Only those lines in the data below from the line containing "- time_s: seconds" through the line containing "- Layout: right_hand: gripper", both included, should be restated word for word.

■ ■ ■

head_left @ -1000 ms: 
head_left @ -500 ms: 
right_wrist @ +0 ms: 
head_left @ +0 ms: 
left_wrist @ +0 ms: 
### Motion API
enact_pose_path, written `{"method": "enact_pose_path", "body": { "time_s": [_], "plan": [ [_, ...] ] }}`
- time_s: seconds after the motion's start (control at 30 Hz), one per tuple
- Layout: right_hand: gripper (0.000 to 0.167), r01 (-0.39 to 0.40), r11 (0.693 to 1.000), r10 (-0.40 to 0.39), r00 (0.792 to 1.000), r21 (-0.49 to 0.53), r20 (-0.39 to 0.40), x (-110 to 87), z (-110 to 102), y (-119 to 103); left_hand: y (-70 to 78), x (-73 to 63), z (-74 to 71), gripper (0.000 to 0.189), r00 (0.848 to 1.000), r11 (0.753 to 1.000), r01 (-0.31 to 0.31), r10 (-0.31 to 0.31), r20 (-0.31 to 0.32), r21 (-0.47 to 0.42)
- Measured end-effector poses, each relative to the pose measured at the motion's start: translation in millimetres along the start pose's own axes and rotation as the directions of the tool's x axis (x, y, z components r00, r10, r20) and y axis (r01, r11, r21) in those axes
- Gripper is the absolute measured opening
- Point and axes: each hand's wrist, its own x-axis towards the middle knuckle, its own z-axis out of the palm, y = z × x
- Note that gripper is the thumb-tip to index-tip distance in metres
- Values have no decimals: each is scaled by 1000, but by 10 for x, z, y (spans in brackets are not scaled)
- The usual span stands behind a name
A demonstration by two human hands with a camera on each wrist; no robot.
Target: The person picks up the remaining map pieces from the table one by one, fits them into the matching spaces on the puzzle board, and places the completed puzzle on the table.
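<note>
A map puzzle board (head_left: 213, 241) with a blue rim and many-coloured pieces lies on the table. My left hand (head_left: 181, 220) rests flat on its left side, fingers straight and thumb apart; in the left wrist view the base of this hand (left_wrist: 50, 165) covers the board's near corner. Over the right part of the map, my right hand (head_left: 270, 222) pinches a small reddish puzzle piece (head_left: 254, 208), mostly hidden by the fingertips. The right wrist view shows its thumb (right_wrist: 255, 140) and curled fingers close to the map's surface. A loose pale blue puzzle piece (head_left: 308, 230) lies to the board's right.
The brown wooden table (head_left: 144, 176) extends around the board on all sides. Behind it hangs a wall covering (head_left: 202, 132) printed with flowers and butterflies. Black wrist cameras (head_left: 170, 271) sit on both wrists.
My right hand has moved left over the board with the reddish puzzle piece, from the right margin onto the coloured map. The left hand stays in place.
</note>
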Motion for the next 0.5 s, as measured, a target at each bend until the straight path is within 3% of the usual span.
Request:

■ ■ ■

» **Finished task**
- time_s: seconds after the motion's start (control at 30 Hz), one per tuple
- Layout: right_hand: gripper (0.000 to 0.167), r01 (-0.39 to 0.40), r11 (0.693 to 1.000), r10 (-0.40 to 0.39), r00 (0.792 to 1.000), r21 (-0.49 to 0.53), r20 (-0.39 to 0.40), x (-110 to 87), z (-110 to 102), y (-119 to 103); left_hand: y (-70 to 78), x (-73 to 63), z (-74 to 71), gripper (0.000 to 0.189), r00 (0.848 to 1.000), r11 (0.753 to 1.000), r01 (-0.31 to 0.31), r10 (-0.31 to 0.31), r20 (-0.31 to 0.32), r21 (-0.47 to 0.42)

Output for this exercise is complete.